Copy the data. Keep every character as given.

______

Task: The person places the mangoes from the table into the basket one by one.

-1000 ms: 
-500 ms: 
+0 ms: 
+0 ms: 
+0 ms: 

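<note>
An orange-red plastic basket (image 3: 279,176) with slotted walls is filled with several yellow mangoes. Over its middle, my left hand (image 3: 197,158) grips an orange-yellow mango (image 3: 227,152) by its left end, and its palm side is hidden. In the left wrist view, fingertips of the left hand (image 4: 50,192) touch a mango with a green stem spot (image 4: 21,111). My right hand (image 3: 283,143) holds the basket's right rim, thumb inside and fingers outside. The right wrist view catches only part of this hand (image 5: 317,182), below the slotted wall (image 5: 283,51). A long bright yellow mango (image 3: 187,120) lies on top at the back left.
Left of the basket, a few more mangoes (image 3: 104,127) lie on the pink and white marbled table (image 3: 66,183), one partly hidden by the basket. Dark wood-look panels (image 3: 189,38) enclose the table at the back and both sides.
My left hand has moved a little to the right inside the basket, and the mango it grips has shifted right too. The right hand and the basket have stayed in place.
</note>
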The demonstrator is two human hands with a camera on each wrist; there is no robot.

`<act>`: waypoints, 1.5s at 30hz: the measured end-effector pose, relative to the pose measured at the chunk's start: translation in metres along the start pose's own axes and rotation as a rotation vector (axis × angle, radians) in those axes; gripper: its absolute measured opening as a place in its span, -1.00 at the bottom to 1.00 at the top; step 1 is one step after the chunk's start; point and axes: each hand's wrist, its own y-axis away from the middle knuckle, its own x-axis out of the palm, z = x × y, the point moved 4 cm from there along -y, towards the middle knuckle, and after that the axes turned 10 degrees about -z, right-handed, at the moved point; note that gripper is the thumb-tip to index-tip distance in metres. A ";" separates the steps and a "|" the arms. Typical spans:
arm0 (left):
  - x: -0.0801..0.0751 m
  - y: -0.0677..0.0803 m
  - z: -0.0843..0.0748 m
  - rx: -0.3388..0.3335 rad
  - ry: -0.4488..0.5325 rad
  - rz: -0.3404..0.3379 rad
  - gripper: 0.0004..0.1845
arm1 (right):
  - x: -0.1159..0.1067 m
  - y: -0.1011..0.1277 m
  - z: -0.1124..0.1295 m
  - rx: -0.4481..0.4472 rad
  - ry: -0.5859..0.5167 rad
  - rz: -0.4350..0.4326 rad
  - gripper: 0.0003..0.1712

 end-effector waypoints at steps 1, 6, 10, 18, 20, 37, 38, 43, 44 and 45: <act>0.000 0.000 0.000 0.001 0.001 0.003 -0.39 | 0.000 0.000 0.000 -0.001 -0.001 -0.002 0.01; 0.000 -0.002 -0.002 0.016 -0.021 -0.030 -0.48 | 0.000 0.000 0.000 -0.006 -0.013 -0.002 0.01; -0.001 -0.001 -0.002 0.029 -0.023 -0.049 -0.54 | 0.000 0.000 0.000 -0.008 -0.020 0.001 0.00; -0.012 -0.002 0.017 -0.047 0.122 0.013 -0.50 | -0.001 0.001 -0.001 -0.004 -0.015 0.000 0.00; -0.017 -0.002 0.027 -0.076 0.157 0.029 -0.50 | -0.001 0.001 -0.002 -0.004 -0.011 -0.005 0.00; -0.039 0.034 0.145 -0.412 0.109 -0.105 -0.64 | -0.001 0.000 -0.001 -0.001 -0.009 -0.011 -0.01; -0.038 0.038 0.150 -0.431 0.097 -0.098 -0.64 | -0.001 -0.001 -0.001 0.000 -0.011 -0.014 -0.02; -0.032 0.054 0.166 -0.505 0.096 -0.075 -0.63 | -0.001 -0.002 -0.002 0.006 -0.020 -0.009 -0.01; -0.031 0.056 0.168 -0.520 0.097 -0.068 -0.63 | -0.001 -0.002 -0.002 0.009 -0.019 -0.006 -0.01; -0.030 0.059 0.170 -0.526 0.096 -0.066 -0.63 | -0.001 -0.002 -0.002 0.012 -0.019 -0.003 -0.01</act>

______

→ **Response to this exercise**:
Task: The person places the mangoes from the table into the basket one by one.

-1000 ms: 
-500 ms: 
+0 ms: 
+0 ms: 
+0 ms: 

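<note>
An orange-red plastic basket (image 3: 279,176) with slotted walls is filled with several yellow mangoes. Over its middle, my left hand (image 3: 197,158) grips an orange-yellow mango (image 3: 227,152) by its left end, and its palm side is hidden. In the left wrist view, fingertips of the left hand (image 4: 50,192) touch a mango with a green stem spot (image 4: 21,111). My right hand (image 3: 283,143) holds the basket's right rim, thumb inside and fingers outside. The right wrist view catches only part of this hand (image 5: 317,182), below the slotted wall (image 5: 283,51). A long bright yellow mango (image 3: 187,120) lies on top at the back left.
Left of the basket, a few more mangoes (image 3: 104,127) lie on the pink and white marbled table (image 3: 66,183), one partly hidden by the basket. Dark wood-look panels (image 3: 189,38) enclose the table at the back and both sides.
My left hand has moved a little to the right inside the basket, and the mango it grips has shifted right too. The right hand and the basket have stayed in place.
</note>
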The demonstrator is two human hands with a camera on each wrist; there is no robot.

`<act>`: waypoints, 1.5s at 30hz: the measured end-effector pose, relative to the pose measured at the chunk's start: translation in metres along the start pose's own axes and rotation as a rotation vector (axis × angle, radians) in those axes; gripper: its absolute measured opening as a place in its span, -1.00 at the bottom to 1.00 at the top; step 1 is one step after the chunk's start; point and axes: each hand's wrist, its own y-axis away from the middle knuckle, its own x-axis out of the palm, z = x × y, the point moved 4 cm from there along -y, towards the middle knuckle, and after that the axes turned 10 degrees about -z, right-handed, at the moved point; note that gripper is the thumb-tip to index-tip distance in metres. A ";" separates the steps and a "|" the arms. Typical spans:
arm0 (left):
  - x: -0.0801..0.0751 m
  - y: -0.0677..0.0803 m
  - z: -0.0843..0.0748 m
  - rx: -0.3388..0.3335 rad
  - ry: -0.4488..0.5325 rad
  - rz: -0.3404..0.3379 rad
  - gripper: 0.0004..0.1845
arm1 (right):
  - x: -0.1159..0.1067 m
  - y: -0.1011..0.1277 m
  - z: -0.1124..0.1295 m
  - rx: -0.4481..0.4472 rad
  - ry: -0.5859..0.5167 rad
  - rz: -0.4350..0.4326 rad
  - gripper: 0.0003..0.1712

 end-effector waypoints at steps 1, 6, 10, 18, 20, 37, 38, 43, 44 and 45: <act>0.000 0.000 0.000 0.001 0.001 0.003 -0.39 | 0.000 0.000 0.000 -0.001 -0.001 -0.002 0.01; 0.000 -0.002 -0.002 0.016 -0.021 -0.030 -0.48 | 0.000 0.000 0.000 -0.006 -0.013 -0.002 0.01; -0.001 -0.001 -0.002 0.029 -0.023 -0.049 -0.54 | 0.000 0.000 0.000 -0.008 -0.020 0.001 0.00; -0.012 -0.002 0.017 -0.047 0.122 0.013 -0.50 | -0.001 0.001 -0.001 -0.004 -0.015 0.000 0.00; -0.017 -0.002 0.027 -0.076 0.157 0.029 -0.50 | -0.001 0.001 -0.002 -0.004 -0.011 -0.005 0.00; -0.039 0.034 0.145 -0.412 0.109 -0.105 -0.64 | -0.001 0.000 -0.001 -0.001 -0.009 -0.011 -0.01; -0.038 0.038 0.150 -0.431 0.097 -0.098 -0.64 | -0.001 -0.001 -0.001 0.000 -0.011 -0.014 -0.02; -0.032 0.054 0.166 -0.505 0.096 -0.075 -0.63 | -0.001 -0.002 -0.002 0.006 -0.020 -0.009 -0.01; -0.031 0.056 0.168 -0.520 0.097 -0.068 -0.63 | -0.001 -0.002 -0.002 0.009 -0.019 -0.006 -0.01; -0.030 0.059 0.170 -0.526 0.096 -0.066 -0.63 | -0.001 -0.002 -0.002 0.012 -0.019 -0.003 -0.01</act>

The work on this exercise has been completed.